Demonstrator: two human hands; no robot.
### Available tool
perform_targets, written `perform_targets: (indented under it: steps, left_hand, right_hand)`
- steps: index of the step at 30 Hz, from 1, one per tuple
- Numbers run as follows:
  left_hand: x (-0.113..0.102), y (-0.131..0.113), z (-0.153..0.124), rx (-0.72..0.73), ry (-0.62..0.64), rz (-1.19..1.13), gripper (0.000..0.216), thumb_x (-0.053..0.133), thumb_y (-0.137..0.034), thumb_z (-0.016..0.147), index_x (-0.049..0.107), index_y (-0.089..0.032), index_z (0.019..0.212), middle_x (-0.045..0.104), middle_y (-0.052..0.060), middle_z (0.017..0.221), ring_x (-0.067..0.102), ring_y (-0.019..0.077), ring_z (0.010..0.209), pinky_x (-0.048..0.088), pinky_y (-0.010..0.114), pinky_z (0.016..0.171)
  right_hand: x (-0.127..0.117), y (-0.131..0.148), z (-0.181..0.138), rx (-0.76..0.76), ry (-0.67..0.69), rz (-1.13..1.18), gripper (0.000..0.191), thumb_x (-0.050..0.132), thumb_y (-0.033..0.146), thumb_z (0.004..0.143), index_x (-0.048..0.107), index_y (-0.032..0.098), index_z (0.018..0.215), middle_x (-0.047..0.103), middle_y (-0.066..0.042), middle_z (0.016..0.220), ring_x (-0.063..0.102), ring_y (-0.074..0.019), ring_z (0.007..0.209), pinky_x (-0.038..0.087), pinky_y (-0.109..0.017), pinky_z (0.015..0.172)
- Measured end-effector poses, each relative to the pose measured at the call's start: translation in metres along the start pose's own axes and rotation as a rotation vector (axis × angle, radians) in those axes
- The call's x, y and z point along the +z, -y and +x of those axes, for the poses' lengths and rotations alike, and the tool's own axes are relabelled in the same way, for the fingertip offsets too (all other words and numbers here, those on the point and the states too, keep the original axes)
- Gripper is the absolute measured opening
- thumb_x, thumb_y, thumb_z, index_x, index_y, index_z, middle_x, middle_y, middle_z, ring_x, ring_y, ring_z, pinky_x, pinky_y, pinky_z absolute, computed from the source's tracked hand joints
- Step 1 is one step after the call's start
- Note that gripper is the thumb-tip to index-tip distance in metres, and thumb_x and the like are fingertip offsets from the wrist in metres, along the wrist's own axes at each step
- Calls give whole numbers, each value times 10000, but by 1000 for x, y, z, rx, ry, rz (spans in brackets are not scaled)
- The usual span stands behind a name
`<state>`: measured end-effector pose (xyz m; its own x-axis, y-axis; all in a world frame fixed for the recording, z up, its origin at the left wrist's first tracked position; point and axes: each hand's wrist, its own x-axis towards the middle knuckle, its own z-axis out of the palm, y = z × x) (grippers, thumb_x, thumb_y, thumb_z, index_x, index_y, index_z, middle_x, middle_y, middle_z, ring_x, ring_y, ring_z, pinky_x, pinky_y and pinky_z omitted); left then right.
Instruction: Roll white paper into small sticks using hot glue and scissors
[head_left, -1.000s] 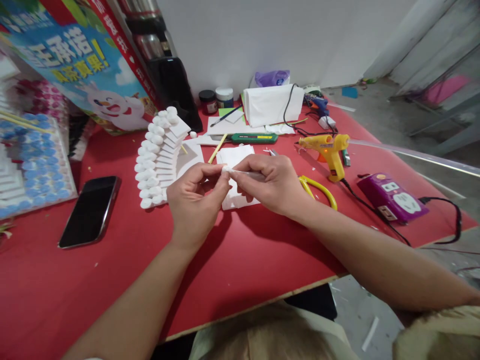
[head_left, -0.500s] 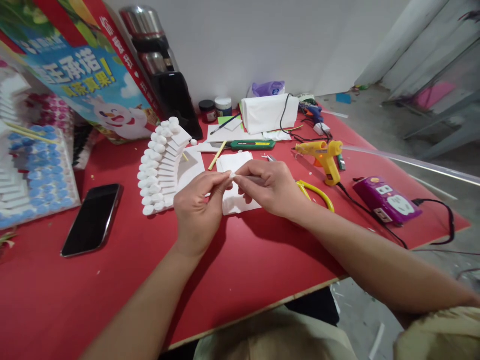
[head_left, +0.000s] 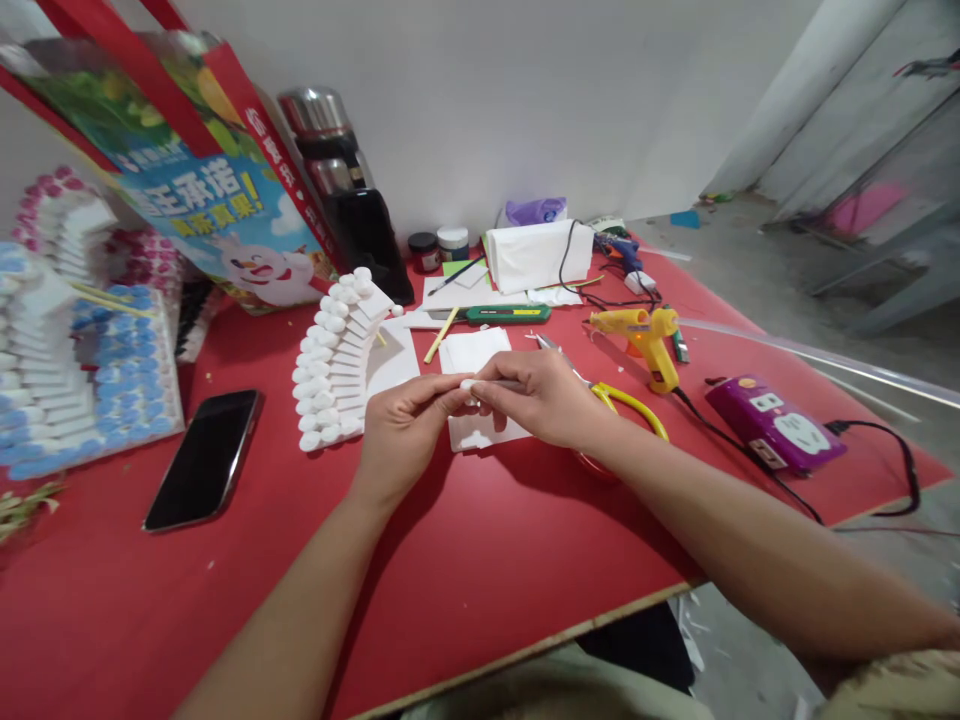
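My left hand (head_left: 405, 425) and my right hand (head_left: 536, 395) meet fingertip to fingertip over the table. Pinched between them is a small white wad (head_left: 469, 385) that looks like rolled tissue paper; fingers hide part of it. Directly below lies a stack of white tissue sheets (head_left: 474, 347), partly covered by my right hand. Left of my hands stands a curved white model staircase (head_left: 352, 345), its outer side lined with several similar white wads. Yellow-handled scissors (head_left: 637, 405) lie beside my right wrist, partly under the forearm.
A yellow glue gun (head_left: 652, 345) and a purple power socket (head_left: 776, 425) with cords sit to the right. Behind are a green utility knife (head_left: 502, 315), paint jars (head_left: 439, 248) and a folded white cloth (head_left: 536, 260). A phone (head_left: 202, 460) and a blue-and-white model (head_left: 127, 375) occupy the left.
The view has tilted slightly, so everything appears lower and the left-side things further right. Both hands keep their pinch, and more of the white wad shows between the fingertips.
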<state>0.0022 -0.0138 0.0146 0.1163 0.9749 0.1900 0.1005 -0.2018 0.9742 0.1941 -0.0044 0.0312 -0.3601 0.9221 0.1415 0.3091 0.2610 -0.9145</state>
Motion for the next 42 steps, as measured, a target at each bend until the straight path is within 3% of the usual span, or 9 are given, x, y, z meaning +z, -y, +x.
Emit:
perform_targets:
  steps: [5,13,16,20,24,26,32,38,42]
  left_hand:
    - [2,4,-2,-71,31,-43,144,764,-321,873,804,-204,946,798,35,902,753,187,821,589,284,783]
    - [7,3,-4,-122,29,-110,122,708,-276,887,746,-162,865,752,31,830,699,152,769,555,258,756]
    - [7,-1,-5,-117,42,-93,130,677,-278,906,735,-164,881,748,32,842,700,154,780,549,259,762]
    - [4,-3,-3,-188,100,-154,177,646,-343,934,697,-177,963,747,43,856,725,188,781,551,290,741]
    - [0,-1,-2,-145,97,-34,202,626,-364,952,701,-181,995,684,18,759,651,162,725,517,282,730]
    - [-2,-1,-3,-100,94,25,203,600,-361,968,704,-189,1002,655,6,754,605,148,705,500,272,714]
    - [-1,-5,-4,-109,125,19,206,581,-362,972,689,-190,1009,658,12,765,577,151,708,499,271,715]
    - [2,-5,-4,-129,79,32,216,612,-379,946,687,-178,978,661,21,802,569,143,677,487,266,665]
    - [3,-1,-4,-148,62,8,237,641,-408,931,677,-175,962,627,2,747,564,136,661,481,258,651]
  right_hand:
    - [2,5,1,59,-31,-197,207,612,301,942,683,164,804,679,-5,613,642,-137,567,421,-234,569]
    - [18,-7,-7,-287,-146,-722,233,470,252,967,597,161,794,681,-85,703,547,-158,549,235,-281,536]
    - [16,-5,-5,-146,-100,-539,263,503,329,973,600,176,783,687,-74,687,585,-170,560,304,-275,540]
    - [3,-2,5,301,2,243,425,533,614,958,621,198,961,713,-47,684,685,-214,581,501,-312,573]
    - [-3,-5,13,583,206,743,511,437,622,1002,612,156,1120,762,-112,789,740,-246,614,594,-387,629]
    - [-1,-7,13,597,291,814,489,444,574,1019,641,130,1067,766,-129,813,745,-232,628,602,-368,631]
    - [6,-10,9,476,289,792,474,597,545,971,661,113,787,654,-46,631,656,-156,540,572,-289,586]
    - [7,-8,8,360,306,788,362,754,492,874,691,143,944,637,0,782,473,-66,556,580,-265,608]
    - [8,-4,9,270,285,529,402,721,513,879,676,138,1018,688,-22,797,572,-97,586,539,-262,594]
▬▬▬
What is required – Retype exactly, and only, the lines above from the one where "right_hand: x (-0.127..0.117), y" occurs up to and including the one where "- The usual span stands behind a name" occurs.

Exercise solution –
  right_hand: x (-0.127..0.117), y (-0.131..0.148), z (-0.181..0.138), rx (-0.76..0.76), ry (-0.67..0.69), rz (-1.13..1.18), gripper (0.000..0.191), thumb_x (-0.050..0.132), thumb_y (-0.033..0.146), thumb_z (0.004..0.143), index_x (-0.048..0.107), index_y (-0.032..0.098), index_z (0.018..0.215), middle_x (-0.047..0.103), middle_y (-0.066..0.042), middle_z (0.016..0.220), ring_x (-0.063..0.102), ring_y (-0.074..0.019), ring_z (0.007..0.209), pinky_x (-0.038..0.087), pinky_y (-0.109..0.017), pinky_z (0.015..0.172)
- Measured end-effector poses, each relative to the pose measured at the call's start: translation in metres along the start pose's own axes and rotation as a rotation vector (axis × angle, radians) in those axes
- The call's x, y and z point along the +z, -y and +x of those axes, for the poses' lengths and rotations alike, and the tool's own axes are relabelled in the same way, for the fingertip offsets too (all other words and numbers here, those on the point and the states too, keep the original axes)
- Gripper is the absolute measured opening
- thumb_x, thumb_y, thumb_z, index_x, index_y, index_z, middle_x, middle_y, middle_z, ring_x, ring_y, ring_z, pinky_x, pinky_y, pinky_z absolute, computed from the source's tracked hand joints
- Step 1 is one step after the call's start
- Note that gripper is the thumb-tip to index-tip distance in metres, and thumb_x and the like are fingertip offsets from the wrist in metres, along the wrist's own axes at each step
- Calls give whole numbers, each value times 10000, but by 1000 for x, y, z, rx, ry, rz (spans in brackets are not scaled)
- The usual span stands behind a name

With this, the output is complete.